Nel 2022, oltre sette milioni di turisti si sono affacciati sullo spettacolare lembo di mare, situato sulla costa nordorientale vietnamita. Le autorità del turismo locale auspicano che il numero possa raggiungere quota 8,5 milioni quest’anno. Ma la popolarità del sito, e la conseguente crescita esponenziale della vicina Ha Long City, che oggi racchiude un parco divertimenti, una funivia, alberghi di lusso e decine di migliaia di case nuove, ha gravemente danneggiato l’ecosistema. Gli ambientalisti locali stimano che in origine la baia ospitasse 234 varietà di corallo, e che ora il numero si sia ridotto della metà.
Ci sono stati lievi segnali di recupero nell’ultimo decenno. L’area marina ricoperta di corallo è leggermente aumentata. I delfini, che erano spariti da una decina d’anni, sono tornati, seppure in piccoli numeri, come conseguenza del divieto di pesca messo in atto nel nucleo del parco, e del conseguente aumento di cibo disponibile.

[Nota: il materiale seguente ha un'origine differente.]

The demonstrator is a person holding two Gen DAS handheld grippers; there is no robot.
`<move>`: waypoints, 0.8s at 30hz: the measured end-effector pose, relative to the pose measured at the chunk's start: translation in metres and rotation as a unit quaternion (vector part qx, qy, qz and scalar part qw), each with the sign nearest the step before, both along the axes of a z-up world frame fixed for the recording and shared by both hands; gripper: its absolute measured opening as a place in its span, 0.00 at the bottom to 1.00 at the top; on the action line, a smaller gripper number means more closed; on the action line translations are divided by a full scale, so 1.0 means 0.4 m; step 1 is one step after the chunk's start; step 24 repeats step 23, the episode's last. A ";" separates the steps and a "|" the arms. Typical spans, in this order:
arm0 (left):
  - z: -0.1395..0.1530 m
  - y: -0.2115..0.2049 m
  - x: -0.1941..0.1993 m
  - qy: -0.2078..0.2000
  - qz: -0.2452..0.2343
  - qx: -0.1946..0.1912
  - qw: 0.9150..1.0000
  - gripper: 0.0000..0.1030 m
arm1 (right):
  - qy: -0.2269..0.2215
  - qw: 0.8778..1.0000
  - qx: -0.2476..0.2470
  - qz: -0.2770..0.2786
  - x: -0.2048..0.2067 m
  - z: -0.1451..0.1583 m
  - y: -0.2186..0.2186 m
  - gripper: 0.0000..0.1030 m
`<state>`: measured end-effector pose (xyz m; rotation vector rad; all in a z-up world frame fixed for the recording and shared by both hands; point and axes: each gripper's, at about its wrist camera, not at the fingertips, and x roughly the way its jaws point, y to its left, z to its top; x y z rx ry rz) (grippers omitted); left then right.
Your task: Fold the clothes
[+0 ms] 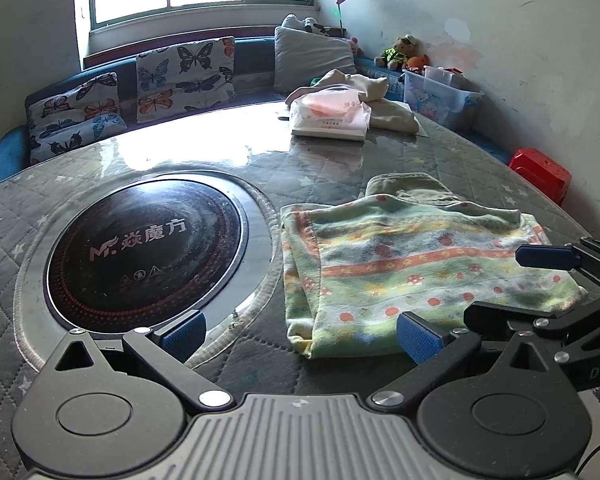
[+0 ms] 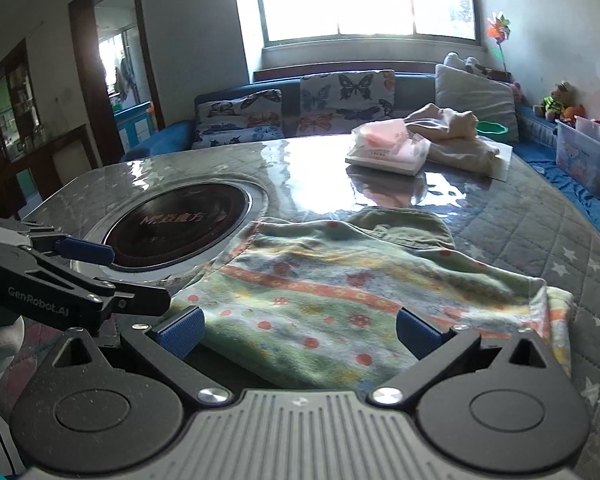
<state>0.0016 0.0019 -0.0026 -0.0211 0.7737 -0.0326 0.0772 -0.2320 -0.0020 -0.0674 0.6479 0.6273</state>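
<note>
A small green garment point(image 1: 412, 272) with orange stripes and red dots lies folded flat on the quilted table point(image 1: 324, 172); a plain green part sticks out at its far edge. It also shows in the right wrist view point(image 2: 340, 292). My left gripper point(image 1: 300, 336) is open and empty, just short of the garment's near left corner. My right gripper point(image 2: 300, 334) is open and empty over the garment's near edge. The right gripper shows at the right edge of the left wrist view point(image 1: 540, 284), open. The left gripper shows at the left of the right wrist view point(image 2: 112, 276).
A round black induction hob point(image 1: 144, 252) is set into the table left of the garment. A tissue pack point(image 1: 332, 114) and a beige cloth pile point(image 1: 380, 100) lie at the far side. A sofa with butterfly cushions point(image 1: 184, 76), a plastic box point(image 1: 440, 96) and a red stool point(image 1: 540, 172) stand beyond.
</note>
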 end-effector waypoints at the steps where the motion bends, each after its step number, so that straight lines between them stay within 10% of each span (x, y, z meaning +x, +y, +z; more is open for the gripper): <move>1: 0.000 0.001 0.001 0.001 0.001 0.001 1.000 1.00 | 0.001 1.000 -0.002 0.004 0.000 -0.001 0.005 1.00; 24: 0.000 0.044 0.020 0.004 0.029 -0.011 1.000 1.00 | -0.008 1.000 -0.005 0.023 0.017 0.006 0.047 1.00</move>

Ma i rifiuti, compresi quelli di natura organica umana, rimangono un problema serio. “Ci sono così tante aree residenziali ingenti vicino alla baia – aggiunge Thanh -.I loro rifiuti domestici, se non gestiti adeguatamente, hanno un forte impatto negativo sull’ecosistema, coralli compresi. Ha Long City al momento smaltisce appena poco più del 40 per cento dei suoi scarti”.

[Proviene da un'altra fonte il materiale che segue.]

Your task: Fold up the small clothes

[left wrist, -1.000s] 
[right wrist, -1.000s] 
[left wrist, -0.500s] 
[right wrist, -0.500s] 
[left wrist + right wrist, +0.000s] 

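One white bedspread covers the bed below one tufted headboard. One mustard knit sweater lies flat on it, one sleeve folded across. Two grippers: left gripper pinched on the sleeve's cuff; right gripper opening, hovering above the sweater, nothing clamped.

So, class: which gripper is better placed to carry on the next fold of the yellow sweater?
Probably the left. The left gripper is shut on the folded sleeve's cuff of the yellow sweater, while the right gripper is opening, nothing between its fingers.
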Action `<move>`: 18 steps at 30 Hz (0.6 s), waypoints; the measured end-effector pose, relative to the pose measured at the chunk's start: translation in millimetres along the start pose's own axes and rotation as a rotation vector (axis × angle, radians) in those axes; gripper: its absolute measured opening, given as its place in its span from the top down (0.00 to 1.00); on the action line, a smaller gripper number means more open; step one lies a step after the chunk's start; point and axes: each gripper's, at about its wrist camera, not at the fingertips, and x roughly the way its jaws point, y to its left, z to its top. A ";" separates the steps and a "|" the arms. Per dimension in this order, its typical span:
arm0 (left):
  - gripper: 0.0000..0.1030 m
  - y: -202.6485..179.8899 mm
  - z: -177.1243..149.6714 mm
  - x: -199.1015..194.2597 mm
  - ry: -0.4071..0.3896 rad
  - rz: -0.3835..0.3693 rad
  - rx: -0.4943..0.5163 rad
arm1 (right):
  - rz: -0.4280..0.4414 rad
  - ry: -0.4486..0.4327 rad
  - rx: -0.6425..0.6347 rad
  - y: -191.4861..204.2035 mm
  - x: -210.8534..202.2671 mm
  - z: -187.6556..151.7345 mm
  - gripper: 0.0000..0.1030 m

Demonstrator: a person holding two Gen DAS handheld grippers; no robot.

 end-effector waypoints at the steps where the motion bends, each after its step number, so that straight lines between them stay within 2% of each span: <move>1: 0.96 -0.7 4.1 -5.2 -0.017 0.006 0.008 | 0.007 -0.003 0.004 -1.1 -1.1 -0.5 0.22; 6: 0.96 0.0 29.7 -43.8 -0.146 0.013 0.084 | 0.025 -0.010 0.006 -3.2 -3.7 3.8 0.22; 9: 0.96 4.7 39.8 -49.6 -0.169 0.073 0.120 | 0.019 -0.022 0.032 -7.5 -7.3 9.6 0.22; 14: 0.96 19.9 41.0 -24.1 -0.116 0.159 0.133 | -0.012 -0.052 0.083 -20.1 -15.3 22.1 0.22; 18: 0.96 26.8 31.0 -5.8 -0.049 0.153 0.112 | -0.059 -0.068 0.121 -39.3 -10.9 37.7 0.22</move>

I battelli turistici hanno ora bandito la plastica monouso, tanto che, secondo gli amministratori del sito, l’uso della plastica a bordo si è ora ridotto del 90 per cento rispetto al momento di picco. Ma l’immondizia generata dal passaggio dei turisti sul litorale è ancora sufficiente a ridisegnare parti della spiaggia, e il team di operatori ecologici non basta a contenere quello scempio, visibile a occhio nudo.
Pham Van Tu, residente locale e guida freelance, racconta di ricevere parecchie lamentele dai turisti stessi. “Leggono sui media – racconta ad Afp – che la baia è magnifica, ma quando vedono tonnellate di immondizia galleggiante, rifiutano di nuotare e persino di attraverare la baia con il kayak. Di certo, al ritorno esitano a suggerire Ha Long Bay a familiari ed amici”.
La rapida crescita economica, e i conseguenti fenomeni di urbanizzazione e di rivoluzione nello stile di vita hanno portato nel Vietnam postcomunista una “crisi di inquinamento da plastica”, secondo la World Bank. Un report del 2022 ha calcolato in 3,1 milioni di tonnellate annue l’ammontare della plastica di scarto generata nel Paese. Il 10 per cento dei rifiuti finisce in mare, fatto questo che pone il Paese del Sud-est asiatico nella top 5 degli inquinatori degli oceani. A detta della World Bank, tali scarti potrebbero raddoppiare entro il 2030.
Una giovane turista tedesca in viaggio dall’Europa ha raccontato ad Afp che Ha Long è indubbiamente bellissima, ma che i cumuli di plastica saranno purtroppo una delle memorie più vive della sua vacanza. “Normalmente – ha raccontato – saresti portata a dire ‘sapeste che visuale incantevole… e i villaggi dei pescatori…’. Ma alla fine finisci per parlare dell’immondizia e dici ‘oh, dio, guardate quelle bottiglie di plastiche, e tutte quelle cose che galleggiano in mare’. E la cosa ti intristisce”.
Thinh, la raccoglitrice di rifiuti, ad Ha Long è nata e cresciuta. E ricorda ben altra baia. E dice “Questo lavoro mi stanca e mi irrita. Ma bisogna farlo”.